Page 16 - lay out cerita 2.pmd
P. 16

Wajahnya gelisah memandang tebing. Murai coba
            meredakan.
                “Percayalah,” ucapnya singkat.
                Kemudian, mereka menyatukan beberapa sulur. Di
            ujungnya, cabang kayu terikat kuat. Rondok mengambil
            ancang-ancang.
                Lemparan pertama gagal. Baru dilemparan ketiga berhasil.
            Sulur melilit batang kayu dengan sempurna.
                Rondok pertama memanjat. Setelah memeriksa batang
            kayu, ia makin yakin. Bonsu berikutnya.   Murai dan Rondok
            terus memberikan semangat. Saat giliran Murai, ia memanjat
            dengan ligat.
                Batang kayu kedua lebih susah. Namun, Rondok berhasil.

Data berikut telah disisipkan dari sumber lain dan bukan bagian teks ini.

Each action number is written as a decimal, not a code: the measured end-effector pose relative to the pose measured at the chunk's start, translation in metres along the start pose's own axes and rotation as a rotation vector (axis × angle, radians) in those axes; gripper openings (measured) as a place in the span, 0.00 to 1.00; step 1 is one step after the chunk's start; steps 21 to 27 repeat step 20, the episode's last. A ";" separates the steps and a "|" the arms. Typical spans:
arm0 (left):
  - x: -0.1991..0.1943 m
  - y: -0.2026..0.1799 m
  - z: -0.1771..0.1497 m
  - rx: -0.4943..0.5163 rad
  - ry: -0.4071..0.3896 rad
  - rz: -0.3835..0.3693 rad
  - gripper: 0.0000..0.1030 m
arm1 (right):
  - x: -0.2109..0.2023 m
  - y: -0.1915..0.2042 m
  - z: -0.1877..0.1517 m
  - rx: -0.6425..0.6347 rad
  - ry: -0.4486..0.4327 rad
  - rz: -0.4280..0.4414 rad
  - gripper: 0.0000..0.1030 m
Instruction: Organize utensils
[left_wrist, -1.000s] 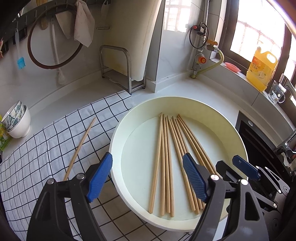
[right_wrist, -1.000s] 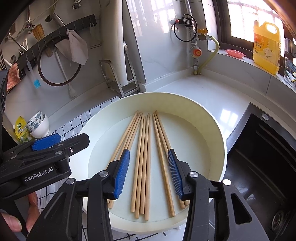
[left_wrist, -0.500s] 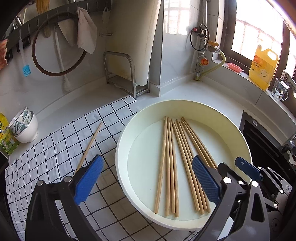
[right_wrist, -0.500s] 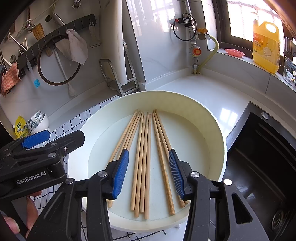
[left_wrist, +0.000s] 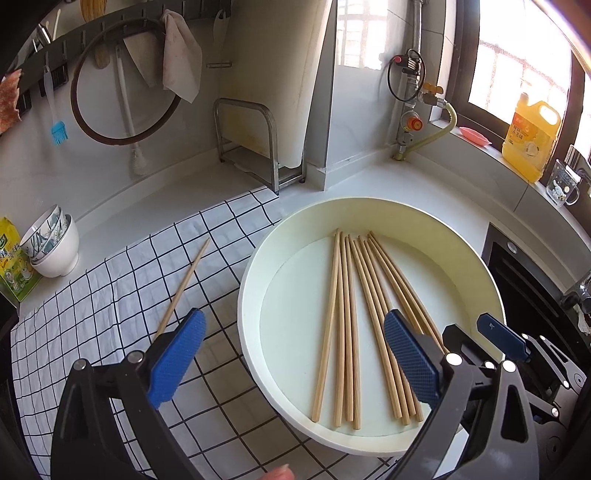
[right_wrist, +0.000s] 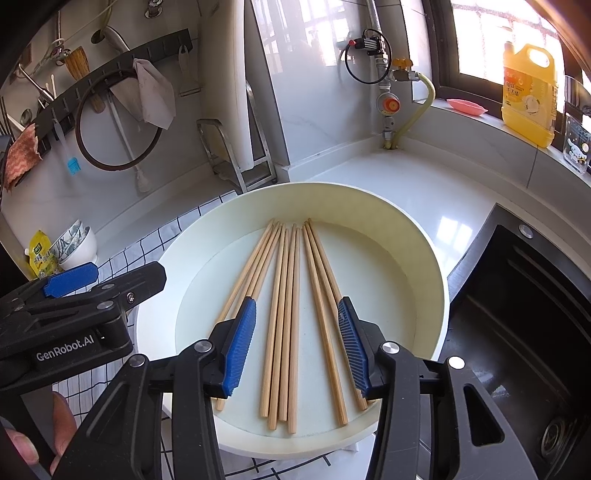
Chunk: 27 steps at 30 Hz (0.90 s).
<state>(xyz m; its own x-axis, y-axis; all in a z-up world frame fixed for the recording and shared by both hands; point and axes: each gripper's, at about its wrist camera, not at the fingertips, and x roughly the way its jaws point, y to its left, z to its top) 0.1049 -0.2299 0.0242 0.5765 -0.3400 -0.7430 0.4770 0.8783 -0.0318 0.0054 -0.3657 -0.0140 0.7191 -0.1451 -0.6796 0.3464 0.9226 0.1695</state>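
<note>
Fingers, left gripper (left_wrist: 291, 356): spread wide and empty, one pad over the checked cloth (left_wrist: 122, 280), the other over the tray rim.
Fingers, right gripper (right_wrist: 297, 345): about half open, hanging above the chopsticks in the tray (right_wrist: 286, 314), gripping nothing.
Tray (left_wrist: 436, 229): cream, round, on the counter beside the black sink (right_wrist: 524, 314); its wall keeps the sticks together.
Single chopstick (left_wrist: 183, 288): alone on the cloth, just beside the left pad, apart from the tray.
Judgement: the wide opening probably suits taking this stray stick next.

"GenRobot.AI" in white on the black left hand-held gripper (right_wrist: 70, 280) body
</note>
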 end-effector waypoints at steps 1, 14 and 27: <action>0.000 0.001 0.000 -0.003 0.000 -0.001 0.93 | 0.000 0.001 0.000 0.000 0.000 0.000 0.43; -0.001 0.003 -0.001 -0.013 0.004 -0.007 0.93 | -0.001 0.002 -0.001 -0.001 -0.002 0.000 0.43; 0.000 0.004 -0.002 -0.022 0.016 -0.004 0.93 | -0.002 0.002 0.000 -0.001 -0.002 0.000 0.44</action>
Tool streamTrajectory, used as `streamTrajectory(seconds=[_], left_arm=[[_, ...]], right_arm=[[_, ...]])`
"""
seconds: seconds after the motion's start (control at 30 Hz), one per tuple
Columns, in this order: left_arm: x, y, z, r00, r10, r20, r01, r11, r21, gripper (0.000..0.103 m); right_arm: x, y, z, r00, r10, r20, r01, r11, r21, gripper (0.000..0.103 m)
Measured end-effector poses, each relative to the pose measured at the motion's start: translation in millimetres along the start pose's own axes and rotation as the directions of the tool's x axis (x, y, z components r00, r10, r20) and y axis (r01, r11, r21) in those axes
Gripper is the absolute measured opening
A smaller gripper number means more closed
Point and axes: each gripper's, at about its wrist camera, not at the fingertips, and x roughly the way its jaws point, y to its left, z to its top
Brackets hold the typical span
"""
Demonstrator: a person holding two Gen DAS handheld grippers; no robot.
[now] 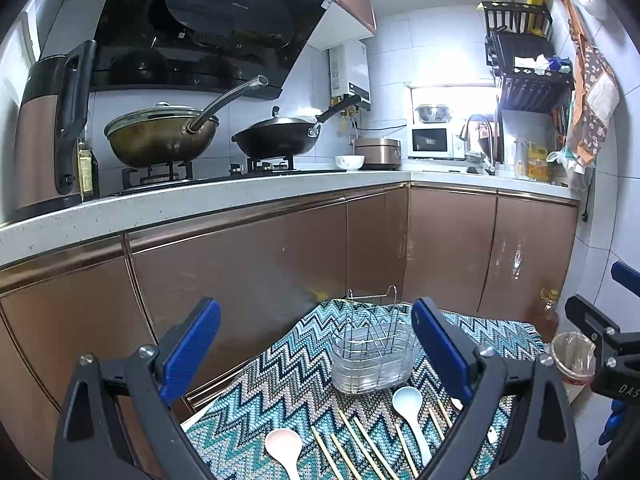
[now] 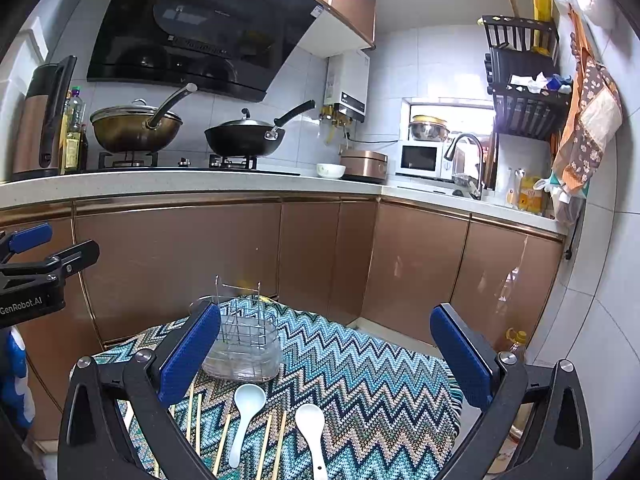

            Ia menghentakkan sulur. Bulir batu berjatuhan.
                “Perlahan saja, Kak,” kata Murai.
                Rondok memanjat lebih hati-hati. Bonsu memejamkan
            mata ketika memanjat. Ia sampai dengan peluh dingin
            membasahi tubuh.
                Saat Murai setengah jalan, Elang berkulik. Tidak satu, tapi
            dua. Elang putih dengan tubuh besar. Keduanya terbang
            mengelilingi batang kayu.
                Murai terus memanjat. Elang mulai mendekati dirinya.
            Batang kayu bergoyang. Bonsu melihat sarang elang di ujung
            cabang. Ia menyentuh Rondok lalu menunjuk sarang.
                “Tahan,” teriak Rondok pada Murai.         “Jangan buat
            gerakan berlebihan. Sarang itu bisa jatuh.”
                Murai melihat ke sarang elang. Pantas, tukas Murai dalam
            hati. Lalu, ia memandang elang itu. Tanpa sadar, ia berucap,
            “Kami tak akan menyakiti anak kalian.”
                Elang mengepakkan sayap. Menahan tubuhnya di udara.
            Ia memandang Murai. Matanya berkedip. Lalu, terbang
            menjauh.
                Murai menghembuskan nafas lega. Ia terus memanjat.